Por sorte não estamos sozinhos nessa guerra: um número imenso das empresas que atuam no setor compartilha da visão que aponto e lutam por um acesso mais digno pelos pacientes medicinais. O problema é que grupos com interesses divergentes, sequer são inclinados a um debate mais aprofundado sobre a proibição. Ao contrário: lucram e querem lucrar cada vez mais com a proibição. Quanto mais proibido e criminalizado, melhor. Se não fosse a posição corajosa tomada por este tribunal superior e pelos advogados que atuam incansavelmente na área, sem dúvidas, o Brasil não teria avançado tão significativamente na área.
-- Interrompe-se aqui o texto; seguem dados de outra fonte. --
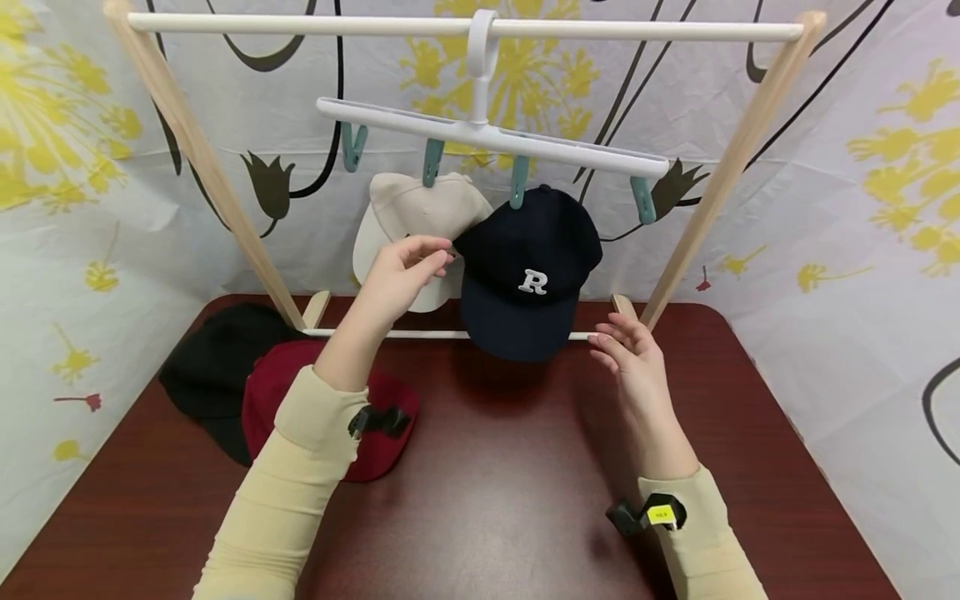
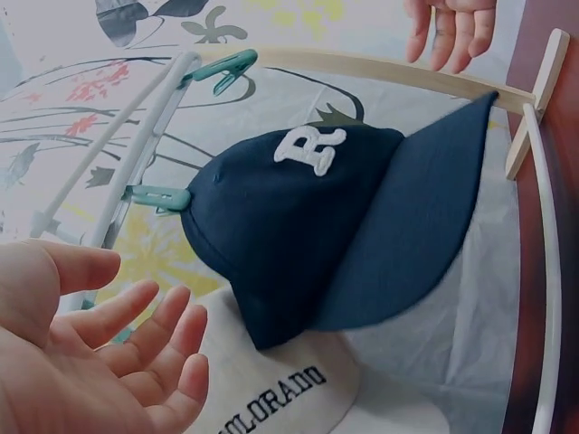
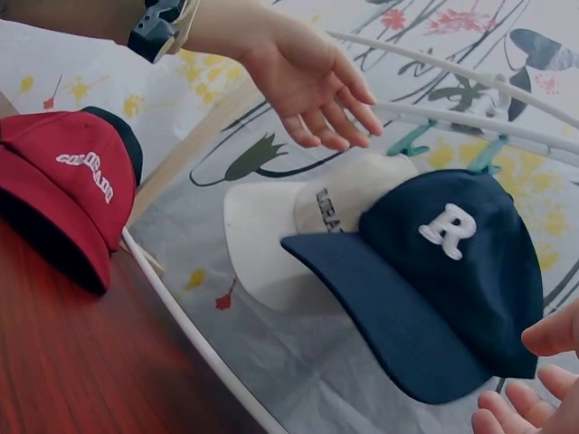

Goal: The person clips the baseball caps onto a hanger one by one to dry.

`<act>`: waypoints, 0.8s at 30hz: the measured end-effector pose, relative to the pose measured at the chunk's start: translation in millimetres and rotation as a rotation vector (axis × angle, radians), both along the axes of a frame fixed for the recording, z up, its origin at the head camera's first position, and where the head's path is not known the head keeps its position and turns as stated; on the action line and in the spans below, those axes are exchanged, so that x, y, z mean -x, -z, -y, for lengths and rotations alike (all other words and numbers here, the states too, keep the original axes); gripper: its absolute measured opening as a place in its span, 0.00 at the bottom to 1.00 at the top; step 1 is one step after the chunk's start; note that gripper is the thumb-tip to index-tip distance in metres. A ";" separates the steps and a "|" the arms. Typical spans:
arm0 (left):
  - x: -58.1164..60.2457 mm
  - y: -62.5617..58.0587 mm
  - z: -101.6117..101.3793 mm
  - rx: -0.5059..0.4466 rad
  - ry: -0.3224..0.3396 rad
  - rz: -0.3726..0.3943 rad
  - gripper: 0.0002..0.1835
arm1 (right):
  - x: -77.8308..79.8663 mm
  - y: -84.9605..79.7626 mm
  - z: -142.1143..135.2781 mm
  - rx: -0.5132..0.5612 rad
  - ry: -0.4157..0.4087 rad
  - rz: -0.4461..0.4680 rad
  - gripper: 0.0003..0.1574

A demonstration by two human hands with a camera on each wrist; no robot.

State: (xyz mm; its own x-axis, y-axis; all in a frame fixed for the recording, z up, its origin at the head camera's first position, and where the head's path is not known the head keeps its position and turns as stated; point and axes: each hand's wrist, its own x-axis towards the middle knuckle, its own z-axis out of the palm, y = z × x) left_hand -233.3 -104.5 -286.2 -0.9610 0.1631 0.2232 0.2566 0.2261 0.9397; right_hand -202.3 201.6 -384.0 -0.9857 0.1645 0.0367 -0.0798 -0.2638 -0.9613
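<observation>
A navy cap [image 1: 528, 250] with a white letter R hangs by a green clip [image 1: 519, 182] from a white hanger [image 1: 491, 133]. Beside it, partly behind, a cream cap [image 1: 427, 208] hangs from another green clip [image 1: 432, 162]; the left wrist view shows dark lettering on it. My left hand [image 1: 405, 271] is in front of the cream cap, fingers relaxed and holding nothing. To the right of the navy cap, apart from it, my right hand [image 1: 633, 354] has loosely bent fingers with nothing in them. The hanger tilts down to the right.
The hanger hooks over the top bar [image 1: 300, 25] of a wood-and-white rack. Two green clips at the hanger's ends, left [image 1: 354, 148] and right [image 1: 642, 200], hold nothing. On the table's left lie a red cap [image 1: 277, 379] and a black cap [image 1: 217, 367]. Patterned cloth stands behind.
</observation>
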 end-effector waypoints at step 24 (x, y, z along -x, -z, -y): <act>-37.6 37.5 17.2 0.038 -0.058 -0.033 0.18 | -14.4 -2.0 24.0 -0.168 -0.127 -0.163 0.19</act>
Apesar da posição bem direcionada quanto à possibilidade de autocultivo, esse tema ainda é bastante espinhoso nos demais tribunais do Brasil, que insistem em não seguir a atual jurisprudência do Superior Tribunal de Justiça.
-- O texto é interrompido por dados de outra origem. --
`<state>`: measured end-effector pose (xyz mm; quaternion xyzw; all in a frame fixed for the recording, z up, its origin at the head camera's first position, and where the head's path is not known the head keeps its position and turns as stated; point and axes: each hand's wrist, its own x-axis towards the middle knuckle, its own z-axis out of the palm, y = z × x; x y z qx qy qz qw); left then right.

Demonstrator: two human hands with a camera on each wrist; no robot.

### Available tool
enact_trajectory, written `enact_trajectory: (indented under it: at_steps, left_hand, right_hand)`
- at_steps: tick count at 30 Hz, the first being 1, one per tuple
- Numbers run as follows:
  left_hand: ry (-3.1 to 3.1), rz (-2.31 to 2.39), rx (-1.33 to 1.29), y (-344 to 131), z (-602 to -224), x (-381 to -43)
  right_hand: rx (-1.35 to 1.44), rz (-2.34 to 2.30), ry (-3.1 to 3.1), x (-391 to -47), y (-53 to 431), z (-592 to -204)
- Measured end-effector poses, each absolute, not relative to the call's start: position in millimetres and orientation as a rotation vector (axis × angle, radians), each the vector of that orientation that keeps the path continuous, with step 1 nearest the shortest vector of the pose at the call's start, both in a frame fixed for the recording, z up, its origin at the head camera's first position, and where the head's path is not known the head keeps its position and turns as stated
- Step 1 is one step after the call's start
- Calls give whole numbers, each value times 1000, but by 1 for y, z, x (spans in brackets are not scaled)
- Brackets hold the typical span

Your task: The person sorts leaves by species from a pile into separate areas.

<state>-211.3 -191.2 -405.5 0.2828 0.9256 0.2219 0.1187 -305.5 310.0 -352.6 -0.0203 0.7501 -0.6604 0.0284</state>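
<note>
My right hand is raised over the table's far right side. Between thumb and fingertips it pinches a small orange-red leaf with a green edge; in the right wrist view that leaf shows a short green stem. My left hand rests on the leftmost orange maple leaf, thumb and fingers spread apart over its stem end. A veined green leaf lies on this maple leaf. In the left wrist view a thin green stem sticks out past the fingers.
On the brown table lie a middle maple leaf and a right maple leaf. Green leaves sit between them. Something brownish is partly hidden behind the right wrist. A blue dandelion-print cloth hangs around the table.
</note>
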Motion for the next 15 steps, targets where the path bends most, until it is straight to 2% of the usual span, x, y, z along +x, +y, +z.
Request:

Observemos os casos acima: ambos possuem origem no Estado do Paraná, foram negados pelo juiz de primeira instância e também negados quando levados ao Tribunal de Justiça do Paraná – TJPR. Apenas tiveram sucesso após recurso ao STJ. Nem o próprio judiciário brasileiro acata o debate na profundidade e escopo que merece: a saúde e vida digna são direitos de todos – inclusive daqueles que não podem ou não querem depender da indústria farmacêutica. Atualmente há uma frente de atuação formada por quase 300 advogados brasileiros, preparados tecnicamente e dispostos a enfrentar a pequenez daqueles que buscam apenas o lucro advindo da cannabis. Caminhamos lentamente, mas sabemos que estamos do lado certo da história ao apoiar, verdadeiramente, aqueles que necessitam de tratamento e de seu acesso à saúde. Não há dinheiro que pague isso.